#### [Exercise instructions]
Taking the line with "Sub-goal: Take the" as the first, copy every line through the end of the records below exactly. Do not include pictures.

#### [Data extract]
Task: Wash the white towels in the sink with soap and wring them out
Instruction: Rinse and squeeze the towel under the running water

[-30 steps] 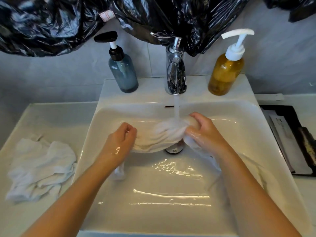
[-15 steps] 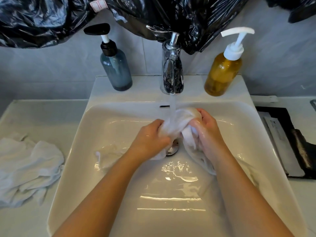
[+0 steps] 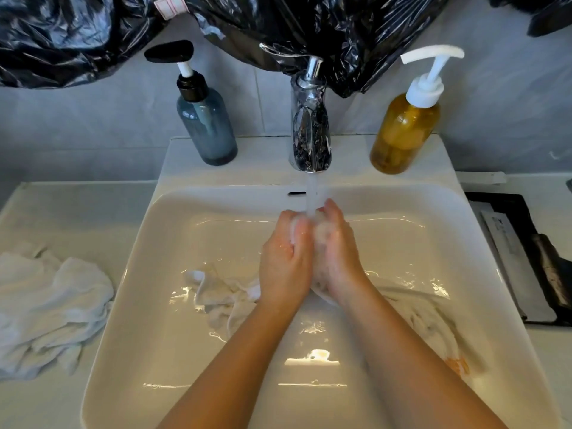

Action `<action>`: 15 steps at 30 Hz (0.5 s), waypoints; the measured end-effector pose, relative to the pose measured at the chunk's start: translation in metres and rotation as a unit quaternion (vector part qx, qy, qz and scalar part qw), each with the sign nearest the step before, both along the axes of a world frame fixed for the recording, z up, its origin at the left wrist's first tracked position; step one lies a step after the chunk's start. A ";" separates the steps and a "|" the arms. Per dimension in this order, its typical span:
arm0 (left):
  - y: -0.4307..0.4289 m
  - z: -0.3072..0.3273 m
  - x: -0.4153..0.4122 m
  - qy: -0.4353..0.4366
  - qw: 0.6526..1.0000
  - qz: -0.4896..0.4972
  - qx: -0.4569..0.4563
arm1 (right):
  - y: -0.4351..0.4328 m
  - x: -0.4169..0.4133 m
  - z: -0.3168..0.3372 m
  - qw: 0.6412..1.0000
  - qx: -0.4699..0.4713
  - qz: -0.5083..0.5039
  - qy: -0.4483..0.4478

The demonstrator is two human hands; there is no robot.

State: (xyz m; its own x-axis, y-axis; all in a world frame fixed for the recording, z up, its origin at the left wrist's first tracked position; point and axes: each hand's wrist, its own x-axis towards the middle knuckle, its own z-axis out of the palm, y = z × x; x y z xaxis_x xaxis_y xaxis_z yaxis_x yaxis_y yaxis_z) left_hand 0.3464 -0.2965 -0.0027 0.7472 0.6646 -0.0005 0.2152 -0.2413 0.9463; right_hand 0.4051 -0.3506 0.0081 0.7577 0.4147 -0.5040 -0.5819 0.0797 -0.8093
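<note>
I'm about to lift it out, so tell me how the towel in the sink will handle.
Likely floppy: the towel lies crumpled on the sink floor. Probably heavy for its size, since it is soaked under the running tap. Expect it to drip, not roll.

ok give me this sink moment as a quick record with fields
left hand: grips wet towel
right hand: grips the same towel
faucet: running, stream falls on the towel
sink: more white cloth lying wet in the basin
counter towel: crumpled left of the sink
soap bottles: blue-grey bottle left of faucet, amber bottle right
</note>
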 end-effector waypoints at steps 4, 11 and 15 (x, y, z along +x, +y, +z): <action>0.007 0.002 0.023 0.041 0.996 0.078 0.022 | 0.005 -0.003 -0.006 0.980 -0.103 -0.032 -0.169; 0.002 0.012 0.001 -0.053 0.997 0.012 0.052 | -0.001 0.006 -0.004 0.987 -0.112 -0.027 -0.110; 0.001 0.020 0.020 0.030 0.984 0.065 0.165 | 0.015 0.012 -0.011 0.995 -0.016 -0.089 -0.032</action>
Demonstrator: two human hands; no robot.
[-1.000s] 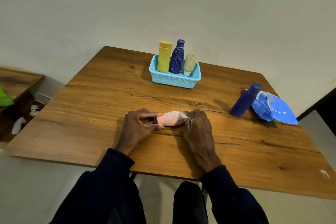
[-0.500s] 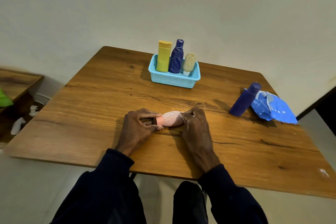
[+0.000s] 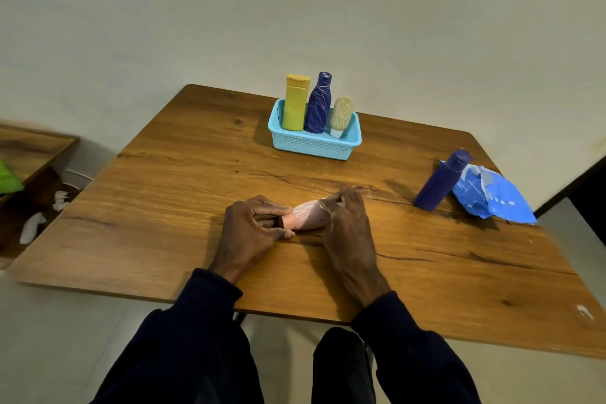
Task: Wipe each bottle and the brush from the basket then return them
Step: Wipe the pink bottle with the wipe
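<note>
- Pink bottle (image 3: 306,216): lying on the table (image 3: 183,193), well in front of the basket (image 3: 313,143).
- Left hand (image 3: 252,226): closed around its capped end.
- Right hand (image 3: 347,223): pressing a wipe on its body.
- Risk: bottle may roll if either grip slackens.

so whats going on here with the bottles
A person is working on a small pink bottle lying on the wooden table, with the left hand gripping one end and the right hand around the other. Three items stand in the light blue basket: a yellow bottle, a dark blue scribbled bottle and a beige one. Another dark blue bottle stands outside it, beside a blue wipes packet.
</note>
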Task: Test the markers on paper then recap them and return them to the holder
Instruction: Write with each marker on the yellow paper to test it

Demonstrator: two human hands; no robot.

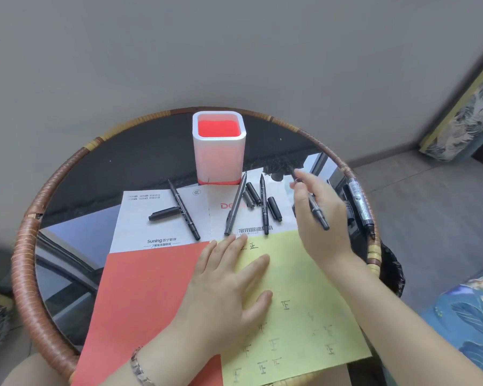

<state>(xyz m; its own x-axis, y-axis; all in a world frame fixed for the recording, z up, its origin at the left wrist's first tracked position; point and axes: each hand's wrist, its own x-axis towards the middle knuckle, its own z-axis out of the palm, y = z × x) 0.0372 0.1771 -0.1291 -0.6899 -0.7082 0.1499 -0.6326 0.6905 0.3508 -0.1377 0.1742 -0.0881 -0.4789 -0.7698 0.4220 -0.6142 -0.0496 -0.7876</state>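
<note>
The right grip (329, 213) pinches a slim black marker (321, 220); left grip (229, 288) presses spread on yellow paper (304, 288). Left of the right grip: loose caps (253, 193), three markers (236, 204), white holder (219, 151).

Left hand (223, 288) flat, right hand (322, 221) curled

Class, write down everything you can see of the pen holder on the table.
The holder is a square-ish cup with rounded corners, white outside and red inside, with a red band round its foot. It looks like plastic. It stands upright at the far side of the round table, with its foot at the far edge of the printed sheet. Nothing shows standing in it.
</note>
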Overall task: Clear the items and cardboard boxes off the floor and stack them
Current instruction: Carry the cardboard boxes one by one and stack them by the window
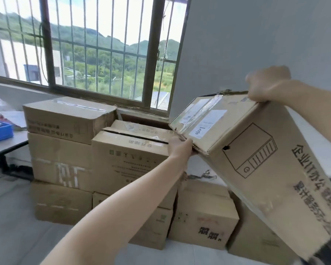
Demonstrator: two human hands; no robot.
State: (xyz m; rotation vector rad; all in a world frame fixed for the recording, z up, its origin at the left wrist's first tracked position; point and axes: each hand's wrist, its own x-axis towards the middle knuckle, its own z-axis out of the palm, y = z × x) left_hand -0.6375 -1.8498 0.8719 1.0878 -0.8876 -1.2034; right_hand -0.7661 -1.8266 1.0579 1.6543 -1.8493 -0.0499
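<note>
A long cardboard box printed with a computer-tower drawing is held tilted in the air at the right, its taped end facing the window. My left hand grips the lower corner of that end. My right hand grips the upper edge of the same end. To the left of the box and partly beneath it stands a stack of cardboard boxes against the wall below the window, up to three high at the left. Lower boxes sit on the floor right under the raised one.
A barred window runs behind the stack. A grey table at the left carries a blue bin and a plastic bag. A white wall stands at the right. Pale floor lies in front of the stack.
</note>
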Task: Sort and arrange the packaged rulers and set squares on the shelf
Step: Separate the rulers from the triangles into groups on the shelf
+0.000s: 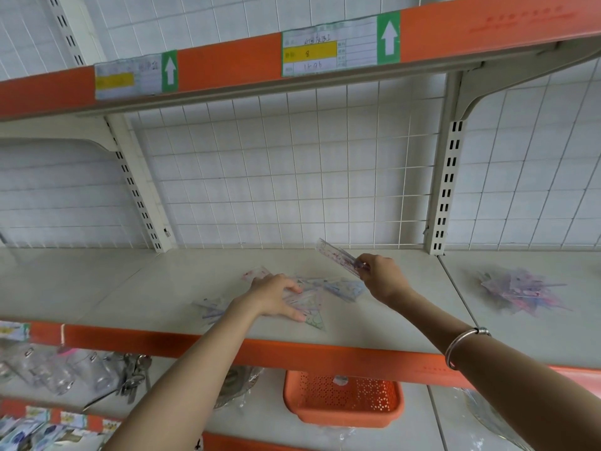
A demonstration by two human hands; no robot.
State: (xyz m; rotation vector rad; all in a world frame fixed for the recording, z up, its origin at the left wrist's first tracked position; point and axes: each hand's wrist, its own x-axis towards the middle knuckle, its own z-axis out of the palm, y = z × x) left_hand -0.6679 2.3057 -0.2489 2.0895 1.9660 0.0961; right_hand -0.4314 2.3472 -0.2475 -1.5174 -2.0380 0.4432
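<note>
The left hand [276, 296] lay flat, fingers spread, on loose set squares [313, 320] on the shelf [130, 288]; the right hand [382, 276] gripped a packaged ruler [336, 254], tilted just above them.

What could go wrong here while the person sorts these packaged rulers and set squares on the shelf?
1. The set square under the left hand lies close to the front edge of the shelf; a push might slide it off.
2. The right hand pinches the ruler by one end, so the smooth pack could slip.
</note>
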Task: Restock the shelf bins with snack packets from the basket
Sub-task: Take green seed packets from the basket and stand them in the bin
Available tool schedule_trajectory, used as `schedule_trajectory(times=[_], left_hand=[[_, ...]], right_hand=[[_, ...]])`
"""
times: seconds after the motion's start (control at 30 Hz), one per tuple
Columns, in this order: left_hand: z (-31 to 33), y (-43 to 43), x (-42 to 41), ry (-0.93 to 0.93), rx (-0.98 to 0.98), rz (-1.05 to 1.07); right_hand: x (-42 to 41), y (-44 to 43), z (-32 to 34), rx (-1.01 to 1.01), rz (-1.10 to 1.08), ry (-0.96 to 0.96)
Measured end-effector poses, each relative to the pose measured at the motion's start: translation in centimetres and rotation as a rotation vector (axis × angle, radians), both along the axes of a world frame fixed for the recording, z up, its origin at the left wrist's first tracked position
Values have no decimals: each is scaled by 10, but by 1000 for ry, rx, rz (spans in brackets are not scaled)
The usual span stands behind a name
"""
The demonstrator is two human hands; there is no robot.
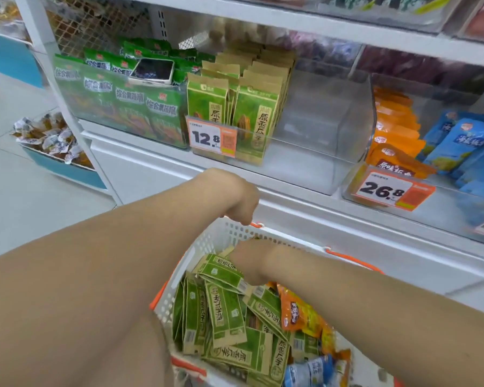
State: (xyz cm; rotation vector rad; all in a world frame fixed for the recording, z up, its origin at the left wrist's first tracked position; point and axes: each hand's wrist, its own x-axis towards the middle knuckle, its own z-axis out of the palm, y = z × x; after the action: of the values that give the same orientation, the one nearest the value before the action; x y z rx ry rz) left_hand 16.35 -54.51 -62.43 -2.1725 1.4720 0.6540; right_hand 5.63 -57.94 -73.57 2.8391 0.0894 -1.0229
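A white plastic basket (236,232) with orange handles hangs in front of me, full of green-and-tan snack packets (227,317). My right hand (249,263) reaches into it from the right and grips a green packet (221,272) near the far rim; its fingers are hidden. My left hand (239,201) is curled just above the basket's far left corner. I cannot tell whether it holds the rim. On the shelf, a clear bin (313,166) holds two upright rows of the same packets (256,115) on its left; its right half is bare.
A phone (153,71) lies on green packets (118,93) in the left bin. Orange packets (394,135) and blue packets (464,146) fill the right bin. Price tags 12.8 (211,138) and 26.8 (386,191) hang in front. The basket also holds orange (294,308) and blue packets (310,370).
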Motion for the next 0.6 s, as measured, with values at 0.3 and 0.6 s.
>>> schedule_trajectory(times=[0.3, 0.6], left_hand=[[-7, -12, 16, 2, -7, -34], [-5, -15, 18, 49, -11, 1]], right_hand=[[-22, 11, -83, 393, -489, -23], [-19, 13, -70, 317, -537, 12]])
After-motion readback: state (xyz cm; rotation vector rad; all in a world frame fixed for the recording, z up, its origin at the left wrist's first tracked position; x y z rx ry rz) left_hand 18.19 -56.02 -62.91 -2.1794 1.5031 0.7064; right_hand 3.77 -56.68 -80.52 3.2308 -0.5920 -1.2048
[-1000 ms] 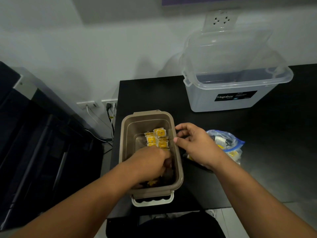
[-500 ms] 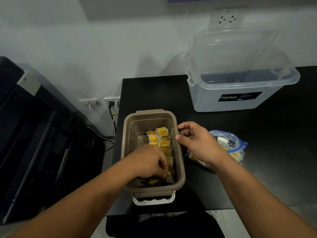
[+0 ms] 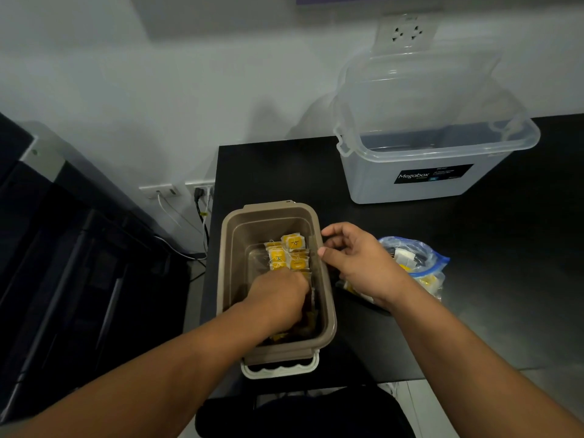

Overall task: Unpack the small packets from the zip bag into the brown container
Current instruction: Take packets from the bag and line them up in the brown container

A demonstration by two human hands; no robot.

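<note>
A person's left hand point(image 3: 278, 298) reaches down into the brown container point(image 3: 226, 279) on a black bench point(image 3: 489, 248), fingers buried among the small yellow packets point(image 3: 292, 248). Whether it grasps any cannot be told. The right hand point(image 3: 357, 263) holds the container's right rim with curled fingers and thumb. The zip bag point(image 3: 423, 263), with packets inside, lies just beside that hand. 1 clear storage box point(image 3: 373, 184) marked "Megabox" stands behind, against the wall.
</note>
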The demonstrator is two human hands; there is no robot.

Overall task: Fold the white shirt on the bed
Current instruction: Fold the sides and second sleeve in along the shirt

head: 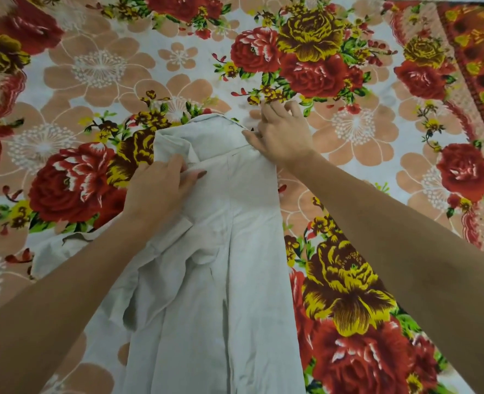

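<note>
Head view: a white creased shirt (221,251) lies lengthwise down the middle of the bed's flower-printed sheet (93,66), with its collar toward the far edge and its body running off past the near edge. The shirt's right side is a straight folded edge. Its left side is bunched, and loose cloth spreads toward the left edge under the forearm. The left hand (161,189) grips a fold just below the collar, fingers curled round it and thumb laid across the top. The right hand (280,135) holds the collar's right end, thumb pressed on the seam, the other fingers bent and slightly spread over the edge. Open sheet lies beyond the collar and on both sides. A red-and-orange patterned woven cloth (479,52) covers the far right corner, well apart from the shirt
</note>
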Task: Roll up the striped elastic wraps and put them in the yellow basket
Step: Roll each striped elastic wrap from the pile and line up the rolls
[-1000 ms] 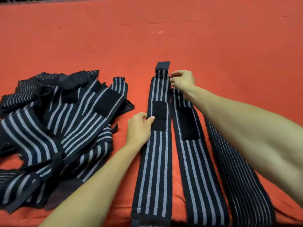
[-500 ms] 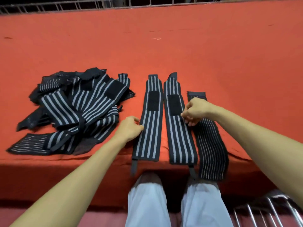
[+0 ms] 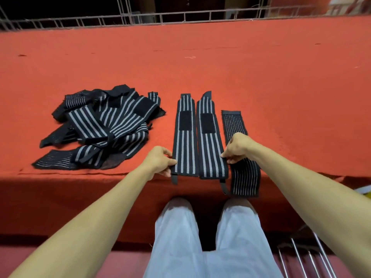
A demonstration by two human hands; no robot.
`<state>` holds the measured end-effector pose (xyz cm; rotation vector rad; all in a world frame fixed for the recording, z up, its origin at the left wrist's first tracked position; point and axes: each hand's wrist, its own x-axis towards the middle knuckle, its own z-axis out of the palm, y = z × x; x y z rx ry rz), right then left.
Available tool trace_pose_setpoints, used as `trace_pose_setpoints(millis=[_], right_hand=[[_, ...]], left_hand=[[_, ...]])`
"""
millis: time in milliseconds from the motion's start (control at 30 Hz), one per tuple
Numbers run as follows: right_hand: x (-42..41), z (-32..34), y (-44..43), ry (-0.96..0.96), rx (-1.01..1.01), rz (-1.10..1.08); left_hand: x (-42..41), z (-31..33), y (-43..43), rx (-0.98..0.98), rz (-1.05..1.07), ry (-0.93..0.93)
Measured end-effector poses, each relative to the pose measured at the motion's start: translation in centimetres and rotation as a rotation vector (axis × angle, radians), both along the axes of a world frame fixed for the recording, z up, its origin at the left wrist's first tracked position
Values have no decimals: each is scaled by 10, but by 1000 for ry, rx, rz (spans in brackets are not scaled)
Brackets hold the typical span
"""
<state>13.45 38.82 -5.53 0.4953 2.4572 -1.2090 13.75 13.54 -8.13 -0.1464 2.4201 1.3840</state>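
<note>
Sliding back to the worktop's (image 3: 261, 77) front edge, left hand (image 3: 160, 161) pinches left wrap (image 3: 184, 141), right hand (image 3: 237, 147) middle wrap (image 3: 210, 145); rolling likely next.

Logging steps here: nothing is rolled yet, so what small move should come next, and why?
Probably curl the near end of the left flat wrap over to start a roll: the left hand pinches its edge near that end, the right hand pinches the middle wrap beside it, and both wraps lie flat.

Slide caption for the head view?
Left hand pinches left wrap, right hand middle wrap; third wrap and pile alongside.
</note>
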Motion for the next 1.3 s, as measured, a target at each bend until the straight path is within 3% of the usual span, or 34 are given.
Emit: trace_pose_setpoints(millis=[167, 233, 567, 967, 1167, 1300], right_hand=[[-3, 4, -2, -10, 53, 41], [-8, 7, -1, 13, 88, 49], [-74, 12, 17, 231, 148, 42], [-230, -5, 39, 379, 224, -10], [-288, -35, 34, 431, 148, -148], [-309, -57, 24, 422, 264, -239]], left_hand=[[-11, 7, -2, -461, -153, 223], [-17, 10, -3, -546, -193, 239], [-72, 26, 5, -91, -242, 260], [-222, 11, 37, -149, -151, 361], [-271, -16, 66, -121, -58, 470], [-275, -39, 74, -287, 21, 607]])
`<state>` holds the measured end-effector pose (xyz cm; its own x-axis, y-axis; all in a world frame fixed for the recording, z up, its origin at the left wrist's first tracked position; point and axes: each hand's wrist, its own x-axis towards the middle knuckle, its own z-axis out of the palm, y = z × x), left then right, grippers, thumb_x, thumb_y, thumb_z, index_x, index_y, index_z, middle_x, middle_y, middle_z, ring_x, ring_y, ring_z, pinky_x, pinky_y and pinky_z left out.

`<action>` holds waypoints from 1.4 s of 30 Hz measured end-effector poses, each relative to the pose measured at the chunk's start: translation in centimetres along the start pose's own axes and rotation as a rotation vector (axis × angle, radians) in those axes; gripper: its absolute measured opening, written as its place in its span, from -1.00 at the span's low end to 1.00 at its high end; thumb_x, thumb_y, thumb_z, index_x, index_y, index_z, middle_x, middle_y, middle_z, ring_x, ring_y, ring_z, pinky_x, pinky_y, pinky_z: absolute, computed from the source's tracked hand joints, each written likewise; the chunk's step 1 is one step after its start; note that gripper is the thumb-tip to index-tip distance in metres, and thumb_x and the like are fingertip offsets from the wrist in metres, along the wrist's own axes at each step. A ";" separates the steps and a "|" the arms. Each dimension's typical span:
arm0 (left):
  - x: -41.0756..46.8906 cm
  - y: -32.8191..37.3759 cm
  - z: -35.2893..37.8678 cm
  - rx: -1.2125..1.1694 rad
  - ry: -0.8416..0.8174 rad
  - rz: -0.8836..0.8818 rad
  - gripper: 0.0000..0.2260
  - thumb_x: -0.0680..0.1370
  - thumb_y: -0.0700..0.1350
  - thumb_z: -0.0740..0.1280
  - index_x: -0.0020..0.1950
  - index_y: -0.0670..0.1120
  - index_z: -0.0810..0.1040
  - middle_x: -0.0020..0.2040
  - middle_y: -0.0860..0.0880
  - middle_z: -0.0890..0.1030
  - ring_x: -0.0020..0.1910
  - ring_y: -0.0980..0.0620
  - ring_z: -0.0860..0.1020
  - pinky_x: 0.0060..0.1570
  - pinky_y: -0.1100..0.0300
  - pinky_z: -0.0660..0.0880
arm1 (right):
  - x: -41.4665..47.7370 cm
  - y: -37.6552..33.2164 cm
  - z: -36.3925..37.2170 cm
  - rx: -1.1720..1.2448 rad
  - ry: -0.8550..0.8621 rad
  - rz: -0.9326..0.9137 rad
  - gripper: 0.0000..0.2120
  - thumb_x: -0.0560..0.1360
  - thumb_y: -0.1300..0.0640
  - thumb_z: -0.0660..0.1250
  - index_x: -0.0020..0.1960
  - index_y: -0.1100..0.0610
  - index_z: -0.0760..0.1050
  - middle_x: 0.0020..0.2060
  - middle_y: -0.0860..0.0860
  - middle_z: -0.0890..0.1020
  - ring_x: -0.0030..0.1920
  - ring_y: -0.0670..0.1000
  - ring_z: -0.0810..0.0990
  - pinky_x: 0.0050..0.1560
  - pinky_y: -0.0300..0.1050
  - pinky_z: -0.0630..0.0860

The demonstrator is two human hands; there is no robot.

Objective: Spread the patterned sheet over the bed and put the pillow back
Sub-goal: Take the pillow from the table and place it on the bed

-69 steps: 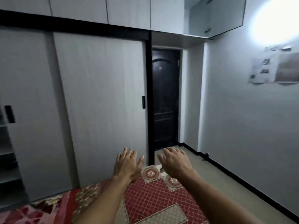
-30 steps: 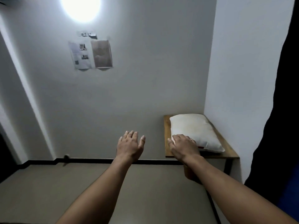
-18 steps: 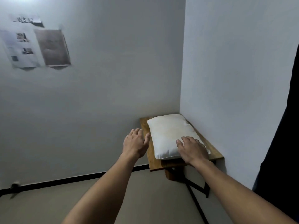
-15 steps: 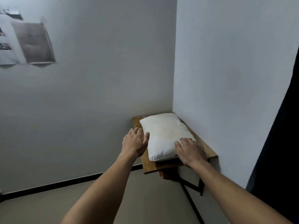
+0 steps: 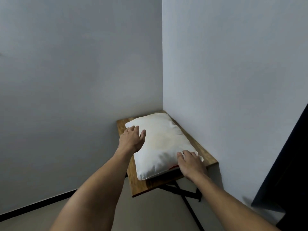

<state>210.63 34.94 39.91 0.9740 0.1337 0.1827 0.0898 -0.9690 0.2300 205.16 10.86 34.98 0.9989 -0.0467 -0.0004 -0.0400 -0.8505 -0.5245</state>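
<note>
The white pillow (image 5: 164, 144) lies flat on a small wooden table (image 5: 205, 157) in the corner of the room. My left hand (image 5: 131, 140) rests on the pillow's left edge near its far corner, fingers spread and laid flat. My right hand (image 5: 191, 164) lies on the pillow's near right corner, its fingers on top of the fabric. Neither hand has closed around the pillow, and it still sits on the table. The bed and the patterned sheet are out of view.
The table stands on black crossed legs (image 5: 183, 192) and is pushed against two white walls (image 5: 233, 72). A dark curtain or panel (image 5: 290, 164) hangs at the right edge. A beige floor (image 5: 150, 214) with a black skirting strip (image 5: 33, 205) lies below.
I have turned from the bed and wardrobe to the corner table and moved closer. Both hands have reached forward: the left hand now touches the pillow's left edge, and the right stays on its near corner.
</note>
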 end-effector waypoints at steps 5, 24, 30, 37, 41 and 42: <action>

#### [Your response]
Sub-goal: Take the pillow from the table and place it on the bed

-69 steps: 
-30 steps: 
-18 steps: 
-15 steps: 
+0 steps: 

<state>210.63 34.94 39.91 0.9740 0.1337 0.1827 0.0898 -0.9690 0.2300 205.16 10.86 34.98 0.9989 -0.0467 -0.0004 -0.0400 -0.8505 -0.5245</state>
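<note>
The white pillow (image 5: 164, 144) lies flat on a small wooden table (image 5: 205, 157) in the corner of the room. My left hand (image 5: 131, 140) rests on the pillow's left edge near its far corner, fingers spread and laid flat. My right hand (image 5: 191, 164) lies on the pillow's near right corner, its fingers on top of the fabric. Neither hand has closed around the pillow, and it still sits on the table. The bed and the patterned sheet are out of view.
The table stands on black crossed legs (image 5: 183, 192) and is pushed against two white walls (image 5: 233, 72). A dark curtain or panel (image 5: 290, 164) hangs at the right edge. A beige floor (image 5: 150, 214) with a black skirting strip (image 5: 33, 205) lies below.
I have turned from the bed and wardrobe to the corner table and moved closer. Both hands have reached forward: the left hand now touches the pillow's left edge, and the right stays on its near corner.
</note>
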 end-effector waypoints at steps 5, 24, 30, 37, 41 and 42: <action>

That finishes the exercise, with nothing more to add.